*WHAT IS REQUIRED*:
From the first line through the last, transcribe the listing word for word.

*EXERCISE DATA*:

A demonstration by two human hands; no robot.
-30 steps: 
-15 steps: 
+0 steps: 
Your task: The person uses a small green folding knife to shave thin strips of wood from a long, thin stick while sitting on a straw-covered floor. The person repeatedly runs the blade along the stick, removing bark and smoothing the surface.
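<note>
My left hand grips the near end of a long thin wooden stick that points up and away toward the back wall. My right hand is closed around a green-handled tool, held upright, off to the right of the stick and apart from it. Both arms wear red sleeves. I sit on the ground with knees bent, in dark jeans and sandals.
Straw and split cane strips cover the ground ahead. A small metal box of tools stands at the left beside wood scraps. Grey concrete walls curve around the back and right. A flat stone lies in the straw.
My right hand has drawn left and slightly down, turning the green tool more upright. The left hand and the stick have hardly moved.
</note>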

*EXERCISE ANSWER*:
A demonstration by two human hands; no robot.
-30 steps: 
-15 steps: 
+0 steps: 
Your task: The person uses a small green folding knife to shave thin strips of wood from a long, thin stick while sitting on a straw-covered floor. The person repeatedly runs the blade along the stick, removing bark and smoothing the surface.
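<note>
My left hand grips the near end of a long thin wooden stick that points up and away toward the back wall. My right hand is closed around a green-handled tool, held upright, off to the right of the stick and apart from it. Both arms wear red sleeves. I sit on the ground with knees bent, in dark jeans and sandals.
Straw and split cane strips cover the ground ahead. A small metal box of tools stands at the left beside wood scraps. Grey concrete walls curve around the back and right. A flat stone lies in the straw.
My right hand has drawn left and slightly down, turning the green tool more upright. The left hand and the stick have hardly moved.
</note>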

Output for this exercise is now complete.